ASSIGNMENT —
Return the lines exactly as they stand, from the first of the material through the line containing "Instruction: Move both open".

<<<<

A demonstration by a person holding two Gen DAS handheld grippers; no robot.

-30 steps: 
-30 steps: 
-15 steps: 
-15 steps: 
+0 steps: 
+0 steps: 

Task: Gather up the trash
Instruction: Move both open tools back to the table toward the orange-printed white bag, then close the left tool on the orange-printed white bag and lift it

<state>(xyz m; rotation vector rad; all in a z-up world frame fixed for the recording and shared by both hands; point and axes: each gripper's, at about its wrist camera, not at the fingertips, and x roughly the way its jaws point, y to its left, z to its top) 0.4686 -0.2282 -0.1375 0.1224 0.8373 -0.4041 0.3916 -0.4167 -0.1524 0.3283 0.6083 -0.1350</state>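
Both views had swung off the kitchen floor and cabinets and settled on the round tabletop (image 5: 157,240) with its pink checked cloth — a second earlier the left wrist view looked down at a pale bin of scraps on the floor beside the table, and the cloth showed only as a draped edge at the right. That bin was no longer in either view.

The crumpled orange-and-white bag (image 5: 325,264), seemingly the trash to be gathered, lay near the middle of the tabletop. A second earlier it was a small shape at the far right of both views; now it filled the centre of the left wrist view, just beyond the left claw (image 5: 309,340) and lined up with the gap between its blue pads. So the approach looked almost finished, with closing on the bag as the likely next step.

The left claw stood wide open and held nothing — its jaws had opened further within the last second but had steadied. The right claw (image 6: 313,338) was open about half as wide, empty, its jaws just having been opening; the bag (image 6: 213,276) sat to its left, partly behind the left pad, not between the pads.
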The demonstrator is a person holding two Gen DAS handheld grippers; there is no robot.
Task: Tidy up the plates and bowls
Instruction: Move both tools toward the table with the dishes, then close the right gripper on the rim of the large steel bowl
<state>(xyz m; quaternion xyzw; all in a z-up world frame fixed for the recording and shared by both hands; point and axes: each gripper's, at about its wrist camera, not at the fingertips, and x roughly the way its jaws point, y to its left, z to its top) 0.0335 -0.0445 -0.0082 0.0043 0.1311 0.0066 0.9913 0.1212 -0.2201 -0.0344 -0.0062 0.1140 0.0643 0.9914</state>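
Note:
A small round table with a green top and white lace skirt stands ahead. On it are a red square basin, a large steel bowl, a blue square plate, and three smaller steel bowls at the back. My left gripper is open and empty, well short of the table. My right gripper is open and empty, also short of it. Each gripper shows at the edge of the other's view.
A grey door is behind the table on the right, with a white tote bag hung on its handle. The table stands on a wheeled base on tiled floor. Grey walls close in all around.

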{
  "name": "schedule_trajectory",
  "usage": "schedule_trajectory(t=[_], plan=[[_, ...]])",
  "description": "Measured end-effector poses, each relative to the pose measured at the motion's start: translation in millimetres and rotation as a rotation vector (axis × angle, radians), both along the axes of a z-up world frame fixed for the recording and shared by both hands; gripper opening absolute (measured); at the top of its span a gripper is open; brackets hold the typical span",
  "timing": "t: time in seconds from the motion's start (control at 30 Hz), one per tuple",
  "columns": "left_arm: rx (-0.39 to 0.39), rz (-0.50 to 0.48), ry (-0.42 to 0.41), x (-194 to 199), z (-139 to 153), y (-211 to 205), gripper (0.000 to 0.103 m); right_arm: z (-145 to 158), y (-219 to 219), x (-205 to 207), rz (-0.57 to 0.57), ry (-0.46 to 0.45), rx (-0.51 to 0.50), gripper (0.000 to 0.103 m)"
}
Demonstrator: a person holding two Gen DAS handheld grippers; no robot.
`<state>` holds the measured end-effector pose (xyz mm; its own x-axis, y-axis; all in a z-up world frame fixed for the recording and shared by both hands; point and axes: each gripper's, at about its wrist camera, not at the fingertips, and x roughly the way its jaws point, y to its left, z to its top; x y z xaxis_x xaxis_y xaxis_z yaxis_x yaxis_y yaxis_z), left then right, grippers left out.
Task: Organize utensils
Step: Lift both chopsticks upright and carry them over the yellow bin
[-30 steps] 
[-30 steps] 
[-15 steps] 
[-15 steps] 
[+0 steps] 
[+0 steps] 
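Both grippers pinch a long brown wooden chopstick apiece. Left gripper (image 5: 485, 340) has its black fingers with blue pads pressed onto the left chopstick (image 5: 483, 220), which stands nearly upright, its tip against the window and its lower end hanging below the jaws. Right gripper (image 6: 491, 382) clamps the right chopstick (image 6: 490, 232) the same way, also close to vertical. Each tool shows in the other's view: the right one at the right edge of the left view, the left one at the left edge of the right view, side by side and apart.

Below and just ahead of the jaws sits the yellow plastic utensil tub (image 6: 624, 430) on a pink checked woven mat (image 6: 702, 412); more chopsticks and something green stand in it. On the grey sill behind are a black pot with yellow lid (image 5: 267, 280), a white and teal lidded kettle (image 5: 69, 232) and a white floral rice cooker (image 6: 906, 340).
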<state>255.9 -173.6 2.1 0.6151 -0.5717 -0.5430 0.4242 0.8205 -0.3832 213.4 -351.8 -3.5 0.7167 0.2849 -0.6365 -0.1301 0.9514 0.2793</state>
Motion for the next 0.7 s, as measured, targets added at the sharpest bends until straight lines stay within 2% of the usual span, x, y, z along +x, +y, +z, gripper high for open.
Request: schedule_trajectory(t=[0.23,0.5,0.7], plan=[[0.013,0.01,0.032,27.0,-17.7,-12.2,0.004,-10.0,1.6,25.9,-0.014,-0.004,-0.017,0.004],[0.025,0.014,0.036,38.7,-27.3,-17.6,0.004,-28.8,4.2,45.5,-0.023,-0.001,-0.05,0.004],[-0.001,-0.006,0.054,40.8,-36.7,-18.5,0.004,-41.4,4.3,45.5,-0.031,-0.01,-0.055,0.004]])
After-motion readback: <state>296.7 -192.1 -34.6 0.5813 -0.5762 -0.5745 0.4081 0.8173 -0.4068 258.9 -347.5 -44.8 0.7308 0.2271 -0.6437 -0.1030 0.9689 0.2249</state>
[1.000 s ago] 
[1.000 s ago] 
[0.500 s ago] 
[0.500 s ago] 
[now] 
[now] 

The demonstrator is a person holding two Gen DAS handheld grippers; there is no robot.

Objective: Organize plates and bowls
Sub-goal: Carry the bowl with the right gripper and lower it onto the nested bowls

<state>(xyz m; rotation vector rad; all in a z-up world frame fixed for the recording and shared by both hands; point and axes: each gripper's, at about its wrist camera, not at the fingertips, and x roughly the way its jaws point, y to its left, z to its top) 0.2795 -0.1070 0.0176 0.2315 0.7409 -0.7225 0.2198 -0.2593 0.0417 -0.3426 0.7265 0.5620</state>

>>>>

THE ANSWER —
A demonstration by a person holding two Gen DAS handheld grippers; no robot.

-30 steps: 
-30 steps: 
-15 steps: 
-15 steps: 
+0 steps: 
+0 steps: 

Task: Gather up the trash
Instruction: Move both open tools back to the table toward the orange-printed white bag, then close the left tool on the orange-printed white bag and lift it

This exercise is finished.